総延長1キロにも及ぶ名物商店街で半世紀も続く「住民想い」の洋傘店
『むらた洋傘店』
東急目黒線武蔵小山駅から1歩足を踏み出すと、否が応にも巨大なアーケードが目に入る。駅前から二股に分かれ延々と連なる武蔵小山商店街だ。昭和31年、"日本最長アーケード"として鳴り物入りでデビュー。

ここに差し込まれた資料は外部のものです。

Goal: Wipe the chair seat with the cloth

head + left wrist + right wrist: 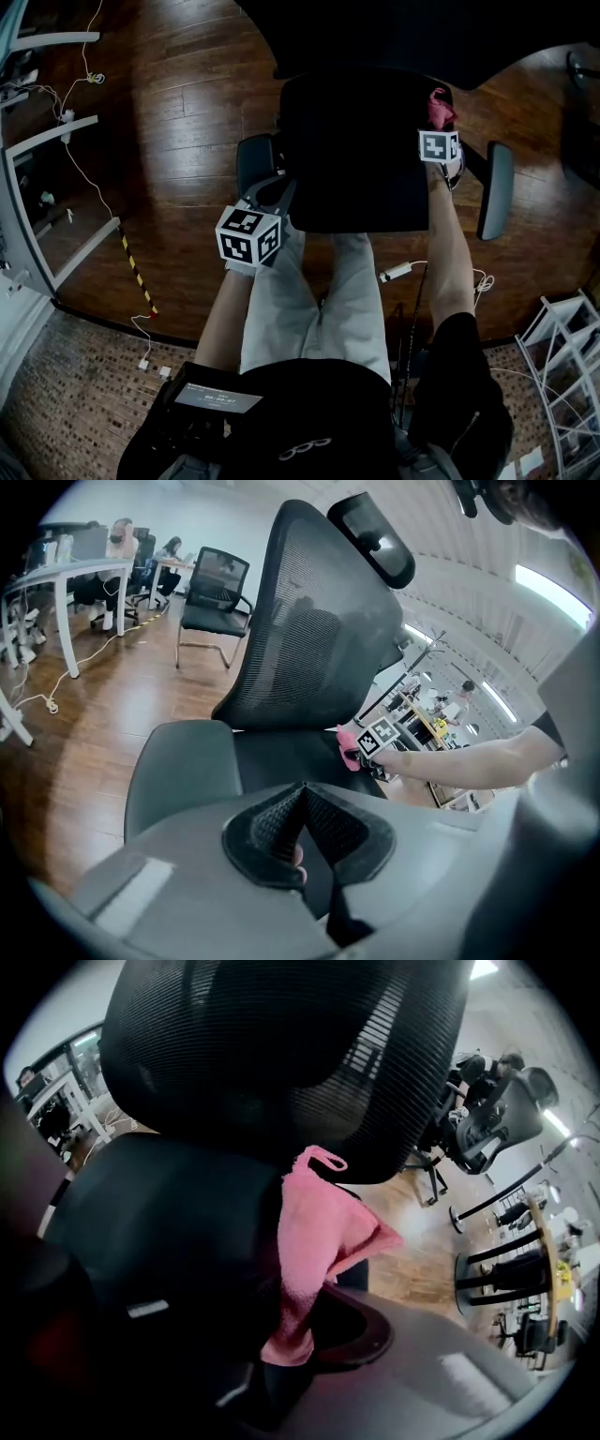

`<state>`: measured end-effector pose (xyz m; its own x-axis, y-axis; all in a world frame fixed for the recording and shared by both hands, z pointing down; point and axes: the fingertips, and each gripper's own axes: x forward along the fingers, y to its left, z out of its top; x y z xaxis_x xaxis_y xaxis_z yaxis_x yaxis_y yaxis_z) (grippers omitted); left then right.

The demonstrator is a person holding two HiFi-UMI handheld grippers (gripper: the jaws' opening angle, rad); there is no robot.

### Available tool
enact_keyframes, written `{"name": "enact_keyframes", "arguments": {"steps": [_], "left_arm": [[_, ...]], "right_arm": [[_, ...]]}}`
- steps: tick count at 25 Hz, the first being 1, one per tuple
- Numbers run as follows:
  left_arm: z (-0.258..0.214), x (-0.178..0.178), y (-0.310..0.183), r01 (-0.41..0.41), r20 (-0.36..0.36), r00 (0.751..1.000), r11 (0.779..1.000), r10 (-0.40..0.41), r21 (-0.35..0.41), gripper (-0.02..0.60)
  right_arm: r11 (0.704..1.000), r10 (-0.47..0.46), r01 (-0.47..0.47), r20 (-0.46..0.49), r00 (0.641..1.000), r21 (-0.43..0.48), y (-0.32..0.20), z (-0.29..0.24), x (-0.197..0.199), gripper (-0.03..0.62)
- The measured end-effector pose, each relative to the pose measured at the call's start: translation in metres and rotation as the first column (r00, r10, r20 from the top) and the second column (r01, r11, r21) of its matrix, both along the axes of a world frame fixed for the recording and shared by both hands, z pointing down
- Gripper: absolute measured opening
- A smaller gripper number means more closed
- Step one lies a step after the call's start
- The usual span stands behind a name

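Note:
The black chair seat [356, 159] lies in front of my knees, with its mesh backrest [309, 621] rising behind it. My right gripper [439, 120] is at the seat's far right corner, shut on the pink cloth [439, 105]. In the right gripper view the cloth [314, 1232] hangs from the jaws against the seat [159, 1213] below the backrest [281, 1054]. My left gripper [272, 192] hovers at the seat's near left edge by the armrest. Its jaws meet at a point and hold nothing [302, 794]. From there the cloth [348, 745] shows across the seat [281, 757].
Armrest pads flank the seat on the left [255, 159] and right [494, 187]. White desk legs [37, 187] and a cable [80, 159] are on the wooden floor at left, a white rack [562, 347] at lower right. Another chair [214, 597] stands further off.

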<state>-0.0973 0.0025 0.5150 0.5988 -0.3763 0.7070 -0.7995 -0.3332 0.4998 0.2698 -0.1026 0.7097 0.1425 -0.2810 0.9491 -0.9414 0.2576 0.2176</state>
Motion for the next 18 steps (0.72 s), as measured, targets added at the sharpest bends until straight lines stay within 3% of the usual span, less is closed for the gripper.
{"name": "enact_keyframes", "arguments": {"steps": [9, 18], "left_arm": [[0.002, 0.001, -0.003, 0.001, -0.020, 1.000, 1.000, -0.001, -0.008, -0.006], [0.003, -0.001, -0.004, 0.016, -0.042, 0.999, 1.000, -0.017, -0.019, -0.006]], "right_arm": [[0.993, -0.112, 0.118, 0.157, 0.981, -0.029, 0.018, 0.025, -0.130, 0.069], [0.972, -0.218, 0.236, 0.366, 0.905, -0.005, 0.045, 0.017, -0.269, 0.069]]}}
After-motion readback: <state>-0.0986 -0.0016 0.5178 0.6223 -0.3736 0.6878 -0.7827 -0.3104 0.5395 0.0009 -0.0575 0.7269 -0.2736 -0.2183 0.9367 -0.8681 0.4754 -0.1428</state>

現在の総延長は、当時の二倍に相当する約1キロにも達し、入口からはるか彼方の出口を確認することはできない。
街の名物ともなっているアーケードの入口近くに店を構えるのが むら田洋傘店(品川区小山3-25-4 Tel: 03-3781-59941)。
間口は狭いが奥行きがあり、店頭にはしっかりと"UMBRELLA"の文字が踊っている。創業は昭和27年頃。この辺りが戦後の焼け野原から再興したときに、むら田も店を開き、現在まで続いている。

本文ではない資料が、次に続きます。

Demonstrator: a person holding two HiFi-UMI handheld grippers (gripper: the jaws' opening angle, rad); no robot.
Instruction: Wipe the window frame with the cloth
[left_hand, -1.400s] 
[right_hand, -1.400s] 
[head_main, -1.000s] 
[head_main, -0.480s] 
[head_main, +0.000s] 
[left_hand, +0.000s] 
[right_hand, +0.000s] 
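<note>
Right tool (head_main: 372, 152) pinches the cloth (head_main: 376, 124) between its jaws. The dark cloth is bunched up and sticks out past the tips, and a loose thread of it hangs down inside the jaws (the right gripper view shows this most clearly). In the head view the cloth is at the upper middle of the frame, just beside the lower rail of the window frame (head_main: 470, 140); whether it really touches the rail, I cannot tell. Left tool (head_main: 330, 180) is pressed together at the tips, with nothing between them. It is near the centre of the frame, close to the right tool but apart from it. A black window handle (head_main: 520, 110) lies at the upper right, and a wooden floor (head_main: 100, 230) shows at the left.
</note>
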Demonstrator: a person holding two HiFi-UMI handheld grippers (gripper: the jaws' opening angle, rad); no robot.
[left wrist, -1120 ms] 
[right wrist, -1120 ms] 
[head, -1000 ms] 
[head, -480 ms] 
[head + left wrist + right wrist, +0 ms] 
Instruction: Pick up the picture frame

訪れる客に対応するのは、主にむら田創業者の奥さん村田テルさん。30年前、ご主人を亡くされてから、細腕一本で切り盛りしてきた。昨年から息子の安聡さんに店主の座を譲ったが、80歳を越えた今も店先に立つ。客層は近所の住民。年配、高齢の方も多く、テルさんだと実に話しやすそうだ。決して冗談を言ったり、気さくに接したりするわけでないが、一人ひとり丁寧に接客する姿には心配りが感じられる。買い物ついでや散歩がてらに店をのぞく住民が多いのもうなずける。

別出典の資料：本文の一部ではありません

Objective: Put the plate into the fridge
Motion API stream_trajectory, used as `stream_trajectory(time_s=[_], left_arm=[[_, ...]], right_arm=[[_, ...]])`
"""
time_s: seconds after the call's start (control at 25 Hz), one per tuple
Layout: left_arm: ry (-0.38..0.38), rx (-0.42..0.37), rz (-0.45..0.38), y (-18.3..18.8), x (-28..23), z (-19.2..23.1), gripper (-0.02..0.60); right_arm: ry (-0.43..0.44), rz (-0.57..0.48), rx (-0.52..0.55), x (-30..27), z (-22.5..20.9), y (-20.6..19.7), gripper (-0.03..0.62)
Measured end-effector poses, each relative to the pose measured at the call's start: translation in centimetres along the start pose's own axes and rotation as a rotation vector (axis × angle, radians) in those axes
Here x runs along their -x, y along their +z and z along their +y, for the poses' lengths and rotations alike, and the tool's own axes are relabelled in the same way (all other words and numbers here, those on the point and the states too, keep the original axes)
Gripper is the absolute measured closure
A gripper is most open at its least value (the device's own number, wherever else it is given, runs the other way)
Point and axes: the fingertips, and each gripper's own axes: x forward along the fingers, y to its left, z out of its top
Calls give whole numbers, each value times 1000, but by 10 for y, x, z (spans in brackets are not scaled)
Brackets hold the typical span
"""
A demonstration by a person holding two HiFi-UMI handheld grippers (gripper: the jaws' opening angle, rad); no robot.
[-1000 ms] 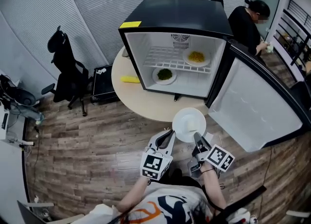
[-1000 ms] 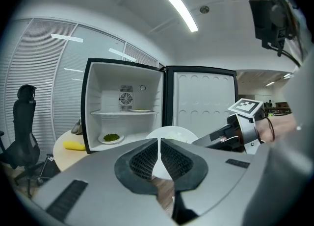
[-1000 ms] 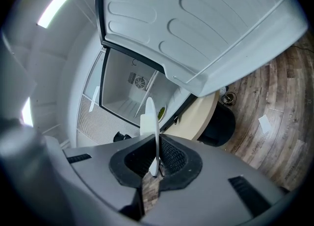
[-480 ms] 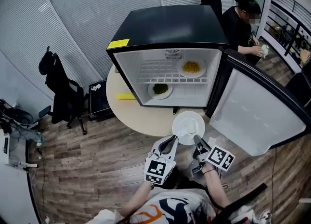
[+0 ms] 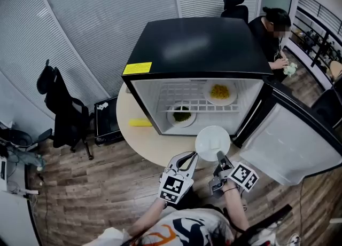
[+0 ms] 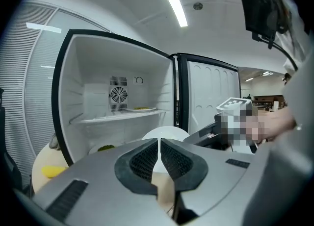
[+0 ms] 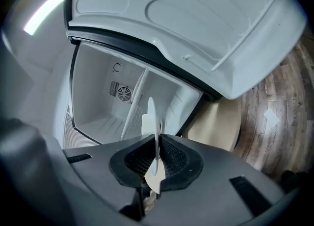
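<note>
A wood-plank floor (image 5: 91,186) is running under a round beige table (image 5: 140,144), and slatted blinds are lining the walls behind. The right gripper (image 5: 220,159) is clamping its fingers (image 7: 174,160) on the rim of the empty white plate (image 5: 212,142). It is holding the plate in the air over the table's near edge, just in front of the open black fridge (image 5: 197,47). Beside it the left gripper (image 5: 187,159) is hovering with its fingers (image 6: 143,160) pressed together on nothing.

The fridge is sitting on the table with its door (image 5: 291,143) standing wide to the right, close by the plate's right side. Inside, a wire shelf (image 5: 184,103) is carrying a dish of yellow food (image 5: 220,93). A dish of green food (image 5: 181,114) is lying on the compartment floor beneath it.

A yellow label (image 5: 137,68) is sticking to the fridge's top front-left corner, with print too small to read. A yellow object (image 5: 140,123) is lying on the table left of the fridge. A black office chair (image 5: 61,111) is standing further left, and a person (image 5: 270,34) is sitting behind the fridge at the right.
</note>
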Motion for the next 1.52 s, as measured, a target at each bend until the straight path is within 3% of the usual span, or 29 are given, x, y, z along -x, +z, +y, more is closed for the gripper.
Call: stream_trajectory(time_s=[0.64, 1.12, 1.52], left_arm=[[-90, 28, -25, 6, -36, 57, 557], [-104, 31, -22, 4, -44, 72, 557], [-90, 26, -12, 1, -42, 81, 557]], right_arm=[[-147, -99, 17, -96, -14, 36, 569], [-264, -184, -59, -131, -51, 57, 571], [-312, -266, 58, -150, -47, 76, 569]])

街の住民のあらゆるニーズに応えるため、、キッズ、レディース、メンズと幅広く商品を揃え、低価格のものから1万5000円クラスまで、店内の傘の本数は実に700本に及ぶ。
「孫の手を引いてお婆さんが来店し、自分の傘と孫の傘を買っていくこともある」と安聡さん。そうした生活シーンも考慮に入れた「住民想い」の商売こそが地元密着型の強み。
元々商店街にはむら田も含め3店の洋傘店が店を開いていたが、他の2店は看板を下ろし、洋服店に衣更えした。安聡さんは傘屋の火を絶やさないため、メーカーの展示会には、欠かさず足を運び流行の商品を仕入れ、販売増のための売り方を日々模索する。「10年経つと店が変わる」といわれる武蔵小山商店街で半世紀にわたり看板を守り続けた街の傘屋さん。地元民への心遣いと研究熱心さが失われない限り、"UMBRELLA"の文字が消えることはないだろう。